Continuing with t test for the average grade of MBA students.
Null hypothesis: Average grade in the population is equal to 74. Alternative hypothesis: Average grade in population is different to 74.
Using t.test function to get the p value.
t.test(business$`MBA Grade`,
mu = 74,
alternative = "two.sided")
##
## One Sample t-test
##
## data: business$`MBA Grade`
## t = 2.6587, df = 99, p-value = 0.00915
## alternative hypothesis: true mean is not equal to 74
## 95 percent confidence interval:
## 74.51764 77.56346
## sample estimates:
## mean of x
## 76.04055
If we take alpha to be 5%, we can see that p value is smaller than 0.05, meaning we cannot except null hypothesis. This means we must accept the alternative hypothesis.
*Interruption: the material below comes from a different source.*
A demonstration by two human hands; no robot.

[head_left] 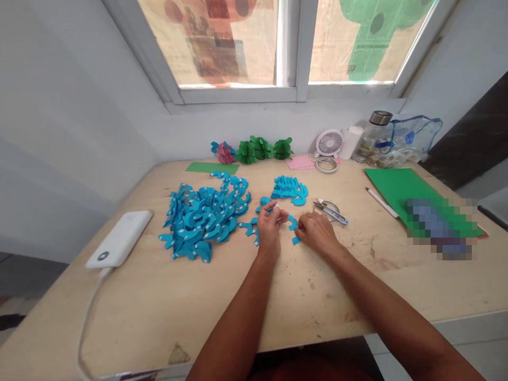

Meaning average grade has changed from last year.
Calculating effect size:
library(effectsize)
cohens_d(business$`MBA Grade`, mu = 74)
## Cohen's d | 95% CI
## ------------------------
## 0.27 | [0.07, 0.46]
##
## - Deviation from a difference of 74.
interpreting the result:
library(effectsize)
effectsize::interpret_cohens_d(0,27, rules = "cohen1988")
## [1] "very small"
## (Rules: cohen1988)
From the interpretation function we are able to see that the effect size is very small, meaning that the change in arithmetic mean from last years students to this years was very small.
We know that the average grade has changed, but to check if it increased or decreased, we have to calculate the arithmetic mean of our population.
mean(business$`MBA Grade`)
## [1] 76.04055
Because the arithmetic mean of the sample is larger, we can conclude that the average grade increased.